* [Exercise requirements]
Produce as output only the lines below starting at the line with "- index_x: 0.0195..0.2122" and continuing through the line with "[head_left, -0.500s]", each one exactly as written.
***** Material provided
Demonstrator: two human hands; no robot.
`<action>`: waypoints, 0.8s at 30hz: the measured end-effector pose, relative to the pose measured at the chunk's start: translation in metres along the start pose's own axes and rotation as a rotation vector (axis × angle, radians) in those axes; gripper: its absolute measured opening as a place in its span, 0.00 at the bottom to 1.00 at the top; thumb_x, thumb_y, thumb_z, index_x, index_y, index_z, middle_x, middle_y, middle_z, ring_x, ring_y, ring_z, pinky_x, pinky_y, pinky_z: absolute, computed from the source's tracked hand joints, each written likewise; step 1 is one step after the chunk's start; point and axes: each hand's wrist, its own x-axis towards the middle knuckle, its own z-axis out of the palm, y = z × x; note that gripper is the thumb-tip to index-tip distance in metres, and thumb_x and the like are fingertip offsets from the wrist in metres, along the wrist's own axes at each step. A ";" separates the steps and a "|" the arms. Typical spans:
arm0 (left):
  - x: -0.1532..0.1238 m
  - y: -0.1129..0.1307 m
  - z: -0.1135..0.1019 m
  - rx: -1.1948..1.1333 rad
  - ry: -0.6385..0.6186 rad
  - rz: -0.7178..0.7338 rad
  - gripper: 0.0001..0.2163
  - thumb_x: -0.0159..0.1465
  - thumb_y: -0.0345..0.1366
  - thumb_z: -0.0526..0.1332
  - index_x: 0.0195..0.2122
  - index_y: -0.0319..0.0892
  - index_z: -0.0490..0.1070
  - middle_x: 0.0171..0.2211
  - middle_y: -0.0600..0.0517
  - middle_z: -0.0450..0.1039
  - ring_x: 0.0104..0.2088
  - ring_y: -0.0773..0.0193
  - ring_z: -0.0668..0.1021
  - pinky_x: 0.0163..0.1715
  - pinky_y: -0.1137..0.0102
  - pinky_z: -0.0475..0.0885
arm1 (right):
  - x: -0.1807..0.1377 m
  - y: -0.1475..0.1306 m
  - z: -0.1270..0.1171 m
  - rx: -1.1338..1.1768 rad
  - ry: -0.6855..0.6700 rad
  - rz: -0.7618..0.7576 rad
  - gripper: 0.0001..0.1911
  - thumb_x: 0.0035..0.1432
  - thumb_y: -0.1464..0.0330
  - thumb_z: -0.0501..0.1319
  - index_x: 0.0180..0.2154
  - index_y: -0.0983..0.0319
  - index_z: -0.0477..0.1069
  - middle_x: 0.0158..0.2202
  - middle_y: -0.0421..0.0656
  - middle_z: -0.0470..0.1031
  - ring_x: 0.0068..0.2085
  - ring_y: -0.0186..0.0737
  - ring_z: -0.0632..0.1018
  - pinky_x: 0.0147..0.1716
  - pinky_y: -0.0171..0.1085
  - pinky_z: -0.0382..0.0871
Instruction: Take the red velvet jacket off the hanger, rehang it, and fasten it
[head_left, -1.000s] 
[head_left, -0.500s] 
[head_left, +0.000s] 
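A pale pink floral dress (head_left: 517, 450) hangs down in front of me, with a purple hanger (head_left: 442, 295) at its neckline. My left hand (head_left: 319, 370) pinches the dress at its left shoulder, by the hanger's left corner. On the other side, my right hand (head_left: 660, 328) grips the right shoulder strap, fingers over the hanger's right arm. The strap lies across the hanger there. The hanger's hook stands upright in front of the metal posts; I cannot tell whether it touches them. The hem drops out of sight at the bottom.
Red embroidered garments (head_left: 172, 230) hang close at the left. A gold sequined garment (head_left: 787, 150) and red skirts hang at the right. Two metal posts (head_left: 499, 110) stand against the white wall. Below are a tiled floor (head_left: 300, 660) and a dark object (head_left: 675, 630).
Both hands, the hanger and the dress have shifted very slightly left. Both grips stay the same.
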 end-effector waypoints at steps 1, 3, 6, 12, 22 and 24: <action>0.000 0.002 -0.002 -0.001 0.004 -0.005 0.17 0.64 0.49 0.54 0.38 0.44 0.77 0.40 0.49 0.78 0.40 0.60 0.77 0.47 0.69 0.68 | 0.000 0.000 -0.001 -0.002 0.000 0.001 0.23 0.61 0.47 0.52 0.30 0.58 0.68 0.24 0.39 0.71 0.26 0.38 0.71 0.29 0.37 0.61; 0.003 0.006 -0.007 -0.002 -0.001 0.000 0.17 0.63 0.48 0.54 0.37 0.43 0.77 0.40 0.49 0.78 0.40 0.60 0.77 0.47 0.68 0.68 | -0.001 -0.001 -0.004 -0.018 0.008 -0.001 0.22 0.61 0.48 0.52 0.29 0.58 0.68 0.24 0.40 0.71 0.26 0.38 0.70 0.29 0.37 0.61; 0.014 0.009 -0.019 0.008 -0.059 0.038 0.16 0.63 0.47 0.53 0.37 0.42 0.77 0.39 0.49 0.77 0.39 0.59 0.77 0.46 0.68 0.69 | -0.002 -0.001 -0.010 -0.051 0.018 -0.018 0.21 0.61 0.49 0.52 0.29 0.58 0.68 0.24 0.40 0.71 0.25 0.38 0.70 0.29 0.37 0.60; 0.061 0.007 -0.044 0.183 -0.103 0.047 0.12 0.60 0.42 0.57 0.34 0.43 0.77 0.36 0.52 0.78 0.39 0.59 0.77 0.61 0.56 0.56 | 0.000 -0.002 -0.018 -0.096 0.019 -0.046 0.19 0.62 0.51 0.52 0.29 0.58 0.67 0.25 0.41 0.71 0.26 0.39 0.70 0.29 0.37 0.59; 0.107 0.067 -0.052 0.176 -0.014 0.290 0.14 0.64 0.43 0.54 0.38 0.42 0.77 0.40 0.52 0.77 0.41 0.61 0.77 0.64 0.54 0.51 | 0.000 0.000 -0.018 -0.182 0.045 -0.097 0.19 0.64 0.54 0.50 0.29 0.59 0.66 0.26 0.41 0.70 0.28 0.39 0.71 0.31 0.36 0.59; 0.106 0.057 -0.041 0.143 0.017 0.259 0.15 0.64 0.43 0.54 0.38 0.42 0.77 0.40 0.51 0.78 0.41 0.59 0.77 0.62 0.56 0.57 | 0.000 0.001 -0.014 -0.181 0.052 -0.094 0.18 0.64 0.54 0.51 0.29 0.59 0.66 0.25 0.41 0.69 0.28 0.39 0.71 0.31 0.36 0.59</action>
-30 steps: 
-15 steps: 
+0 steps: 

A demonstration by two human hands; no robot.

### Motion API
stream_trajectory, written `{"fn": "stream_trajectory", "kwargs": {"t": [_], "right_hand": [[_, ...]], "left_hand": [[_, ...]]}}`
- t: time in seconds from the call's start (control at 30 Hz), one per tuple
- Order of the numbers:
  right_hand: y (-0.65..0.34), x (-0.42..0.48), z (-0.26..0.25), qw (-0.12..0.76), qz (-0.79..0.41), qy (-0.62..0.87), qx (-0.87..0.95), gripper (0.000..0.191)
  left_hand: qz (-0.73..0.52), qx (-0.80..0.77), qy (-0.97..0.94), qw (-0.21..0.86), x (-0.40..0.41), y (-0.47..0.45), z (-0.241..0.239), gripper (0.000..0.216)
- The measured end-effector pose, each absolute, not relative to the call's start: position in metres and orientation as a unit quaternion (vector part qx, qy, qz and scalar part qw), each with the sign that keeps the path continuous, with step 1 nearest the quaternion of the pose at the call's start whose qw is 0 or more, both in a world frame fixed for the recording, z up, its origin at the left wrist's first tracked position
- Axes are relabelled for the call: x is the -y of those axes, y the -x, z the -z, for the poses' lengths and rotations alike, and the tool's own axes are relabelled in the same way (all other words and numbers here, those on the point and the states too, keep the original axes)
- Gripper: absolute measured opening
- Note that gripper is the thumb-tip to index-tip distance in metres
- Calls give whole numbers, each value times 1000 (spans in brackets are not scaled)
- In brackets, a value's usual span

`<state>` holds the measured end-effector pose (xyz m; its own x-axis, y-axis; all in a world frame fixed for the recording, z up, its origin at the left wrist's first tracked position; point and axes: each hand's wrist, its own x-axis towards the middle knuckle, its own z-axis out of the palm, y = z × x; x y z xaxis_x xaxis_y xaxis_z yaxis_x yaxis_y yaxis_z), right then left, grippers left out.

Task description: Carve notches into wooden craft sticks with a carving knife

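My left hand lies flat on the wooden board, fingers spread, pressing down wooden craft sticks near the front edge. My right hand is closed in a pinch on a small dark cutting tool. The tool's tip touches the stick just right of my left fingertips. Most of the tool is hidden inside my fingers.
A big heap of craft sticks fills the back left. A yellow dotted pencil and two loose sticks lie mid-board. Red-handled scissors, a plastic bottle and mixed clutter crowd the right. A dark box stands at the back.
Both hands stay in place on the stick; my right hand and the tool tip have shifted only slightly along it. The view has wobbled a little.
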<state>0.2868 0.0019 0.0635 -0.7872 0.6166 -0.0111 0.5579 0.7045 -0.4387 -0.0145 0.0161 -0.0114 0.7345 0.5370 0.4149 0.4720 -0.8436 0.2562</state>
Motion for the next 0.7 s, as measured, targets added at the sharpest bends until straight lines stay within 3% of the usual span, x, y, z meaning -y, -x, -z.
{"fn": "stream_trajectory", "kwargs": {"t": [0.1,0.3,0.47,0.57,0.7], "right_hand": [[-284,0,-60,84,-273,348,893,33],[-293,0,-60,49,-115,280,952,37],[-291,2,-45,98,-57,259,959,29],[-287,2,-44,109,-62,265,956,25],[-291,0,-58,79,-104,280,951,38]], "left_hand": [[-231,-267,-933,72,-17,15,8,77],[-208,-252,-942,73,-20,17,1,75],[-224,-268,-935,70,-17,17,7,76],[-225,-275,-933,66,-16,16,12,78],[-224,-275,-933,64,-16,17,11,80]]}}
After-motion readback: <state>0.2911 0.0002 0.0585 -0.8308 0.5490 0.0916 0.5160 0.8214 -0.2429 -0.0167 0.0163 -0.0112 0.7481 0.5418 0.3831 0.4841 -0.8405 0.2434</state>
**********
* [Final answer]
  - index_x: 0.0195..0.2122
  - index_y: -0.0319..0.0892
  - index_z: -0.0490..0.1070
  - middle_x: 0.0171..0.2211
  - middle_y: -0.0600..0.0517
  - middle_z: -0.0450..0.1039
  - ring_x: 0.0104..0.2088
  - ring_y: -0.0773..0.0193
  - ring_z: -0.0668..0.1021
  - pinky_x: 0.0163..0.1715
  - pinky_y: -0.1137..0.0102
  - pinky_z: -0.0475..0.0885
arm1 (right):
  - x: -0.1807..0.1377 m
  - y: -0.1475..0.1306 m
  - z: -0.1270..0.1171 m
  - rx: -1.1338..1.1768 rad
  - ry: -0.6855..0.6700 rad
  - rz: -0.7618..0.7576 rad
  - gripper: 0.0001..0.1911
  - thumb_x: 0.0035..0.1432
  - thumb_y: -0.1464..0.0330
  - thumb_z: -0.0501..0.1319
  - index_x: 0.0180..0.2154
  - index_y: -0.0983..0.0319
  - index_z: -0.0477..0.1069
  - middle_x: 0.0158..0.2202
  - middle_y: -0.0421..0.0656
  - middle_z: -0.0470..0.1031
  - ring_x: 0.0068..0.2085
  - ring_y: -0.0186..0.0737
  - ring_z: -0.0632..0.1018
  - pinky_x: 0.0147..0.1716
  - pinky_y: -0.0171..0.1085
  - pinky_z: -0.0382..0.0871
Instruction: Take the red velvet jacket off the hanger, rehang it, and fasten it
[head_left, -1.000s] 
[head_left, -0.500s] 

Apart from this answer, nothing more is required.